_WHAT YOU WILL DO:_ Track down each line below containing the string "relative" and copy it.

_EXERCISE INPUT:_
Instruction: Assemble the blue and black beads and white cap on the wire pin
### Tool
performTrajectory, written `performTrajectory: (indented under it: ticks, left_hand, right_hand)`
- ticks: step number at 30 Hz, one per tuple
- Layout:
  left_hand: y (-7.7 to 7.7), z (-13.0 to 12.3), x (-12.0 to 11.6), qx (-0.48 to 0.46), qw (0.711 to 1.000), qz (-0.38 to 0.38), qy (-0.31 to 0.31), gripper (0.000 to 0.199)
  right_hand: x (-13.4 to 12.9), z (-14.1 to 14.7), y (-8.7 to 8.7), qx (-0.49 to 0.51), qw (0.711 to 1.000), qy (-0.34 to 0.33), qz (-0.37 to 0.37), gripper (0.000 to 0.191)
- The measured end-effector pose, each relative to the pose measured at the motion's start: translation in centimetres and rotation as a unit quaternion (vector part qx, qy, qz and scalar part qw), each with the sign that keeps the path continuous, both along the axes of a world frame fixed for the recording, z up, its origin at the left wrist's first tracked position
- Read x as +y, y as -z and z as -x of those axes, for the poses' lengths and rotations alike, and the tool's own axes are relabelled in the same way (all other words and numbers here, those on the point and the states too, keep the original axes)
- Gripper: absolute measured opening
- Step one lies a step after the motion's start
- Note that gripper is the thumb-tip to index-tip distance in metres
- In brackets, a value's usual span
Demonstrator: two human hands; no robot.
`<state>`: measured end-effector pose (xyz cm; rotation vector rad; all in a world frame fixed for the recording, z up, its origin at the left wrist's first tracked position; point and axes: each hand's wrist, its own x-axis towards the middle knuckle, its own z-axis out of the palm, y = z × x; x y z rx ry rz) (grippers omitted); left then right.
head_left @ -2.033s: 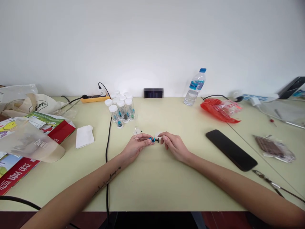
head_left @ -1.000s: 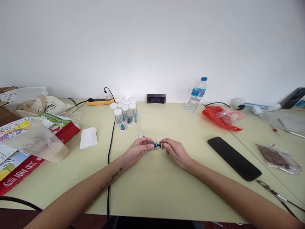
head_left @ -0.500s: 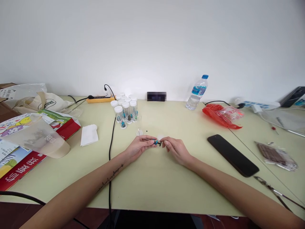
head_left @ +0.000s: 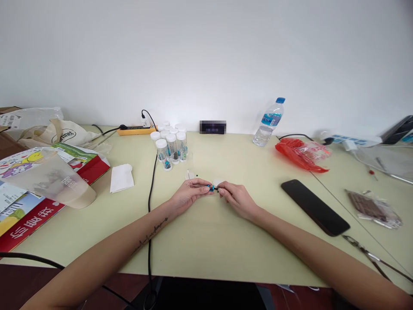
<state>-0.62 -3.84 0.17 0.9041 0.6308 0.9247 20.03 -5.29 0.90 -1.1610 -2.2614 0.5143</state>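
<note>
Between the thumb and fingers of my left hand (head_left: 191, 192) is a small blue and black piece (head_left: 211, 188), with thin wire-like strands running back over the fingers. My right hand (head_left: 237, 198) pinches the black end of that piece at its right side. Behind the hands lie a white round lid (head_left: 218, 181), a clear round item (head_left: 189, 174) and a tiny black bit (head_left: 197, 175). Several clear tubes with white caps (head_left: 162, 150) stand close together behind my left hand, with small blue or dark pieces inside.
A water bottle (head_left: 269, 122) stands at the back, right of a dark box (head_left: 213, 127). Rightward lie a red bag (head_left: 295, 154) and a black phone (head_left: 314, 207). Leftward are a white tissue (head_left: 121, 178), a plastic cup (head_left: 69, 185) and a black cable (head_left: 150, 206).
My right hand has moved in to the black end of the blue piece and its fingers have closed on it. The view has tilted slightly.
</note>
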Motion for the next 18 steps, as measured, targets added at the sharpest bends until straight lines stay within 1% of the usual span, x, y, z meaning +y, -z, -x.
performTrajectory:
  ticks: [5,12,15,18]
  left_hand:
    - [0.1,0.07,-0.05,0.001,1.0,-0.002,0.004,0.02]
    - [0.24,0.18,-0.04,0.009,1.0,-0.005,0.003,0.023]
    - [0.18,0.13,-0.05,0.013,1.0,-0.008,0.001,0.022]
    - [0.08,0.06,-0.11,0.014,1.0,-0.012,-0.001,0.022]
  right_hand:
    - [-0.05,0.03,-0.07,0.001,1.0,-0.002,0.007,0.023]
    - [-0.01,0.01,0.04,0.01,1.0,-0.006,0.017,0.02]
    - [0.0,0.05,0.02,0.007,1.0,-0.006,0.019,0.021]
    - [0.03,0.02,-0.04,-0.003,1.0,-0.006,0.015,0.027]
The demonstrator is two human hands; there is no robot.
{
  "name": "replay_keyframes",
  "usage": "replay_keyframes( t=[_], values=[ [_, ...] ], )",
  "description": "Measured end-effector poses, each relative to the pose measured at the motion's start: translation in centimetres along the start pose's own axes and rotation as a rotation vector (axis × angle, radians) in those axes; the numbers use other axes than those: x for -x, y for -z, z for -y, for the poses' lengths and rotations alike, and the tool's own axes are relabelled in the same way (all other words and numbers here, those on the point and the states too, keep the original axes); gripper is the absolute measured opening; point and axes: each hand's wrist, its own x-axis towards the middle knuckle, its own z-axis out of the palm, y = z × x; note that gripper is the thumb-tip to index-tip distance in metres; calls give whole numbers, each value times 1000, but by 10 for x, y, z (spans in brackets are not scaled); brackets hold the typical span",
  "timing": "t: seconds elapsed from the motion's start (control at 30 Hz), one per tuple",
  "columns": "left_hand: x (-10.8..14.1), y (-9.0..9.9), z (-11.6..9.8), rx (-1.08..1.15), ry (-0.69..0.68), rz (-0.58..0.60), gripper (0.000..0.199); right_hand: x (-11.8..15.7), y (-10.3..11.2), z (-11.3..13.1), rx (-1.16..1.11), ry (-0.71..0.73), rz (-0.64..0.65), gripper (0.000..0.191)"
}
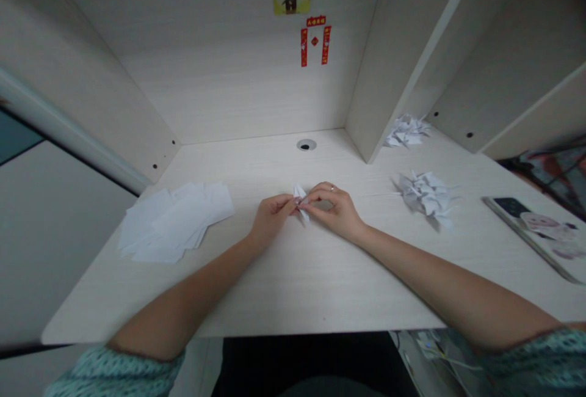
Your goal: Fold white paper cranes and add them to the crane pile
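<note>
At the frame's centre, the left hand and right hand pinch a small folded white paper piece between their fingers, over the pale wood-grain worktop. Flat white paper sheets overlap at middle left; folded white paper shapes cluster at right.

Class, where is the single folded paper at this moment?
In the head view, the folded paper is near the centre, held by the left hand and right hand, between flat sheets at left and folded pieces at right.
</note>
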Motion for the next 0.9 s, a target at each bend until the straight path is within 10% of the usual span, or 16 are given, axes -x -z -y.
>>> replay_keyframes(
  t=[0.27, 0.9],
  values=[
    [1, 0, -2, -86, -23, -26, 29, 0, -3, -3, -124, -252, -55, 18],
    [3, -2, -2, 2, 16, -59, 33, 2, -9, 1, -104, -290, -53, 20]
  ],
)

_YOUR RESPONSE:_
- The measured end-effector pose, each relative to the pose measured at the motion's start: translation in centimetres and rotation as a unit quaternion (vector part qx, qy, qz and scalar part qw), each with the sign that keeps the path continuous, both along the axes of a world frame fixed for the recording, z up, its origin at the left wrist's first tracked position
  "description": "Measured end-effector poses, each relative to the pose measured at the motion's start: translation in centimetres along the start pose's own axes and rotation as a rotation vector (axis × angle, radians) in those axes; the numbers use other axes than those: x for -x, y for -z, z for -y, for the poses' lengths and rotations alike, and the tool's own axes are relabelled in the same way (all other words and numbers here, those on the point and the states too, keep the original axes); gripper is the absolute measured opening; point and axes: each hand's wrist, its own x-axis towards the middle knuckle, its own z-axis out of the palm, y = z × x; note that gripper is the thumb-tip to index-tip distance in metres; calls give whole numbers, each value times 1000, but by 10 for x, y, z (spans in brackets are not scaled); brackets hold the typical span",

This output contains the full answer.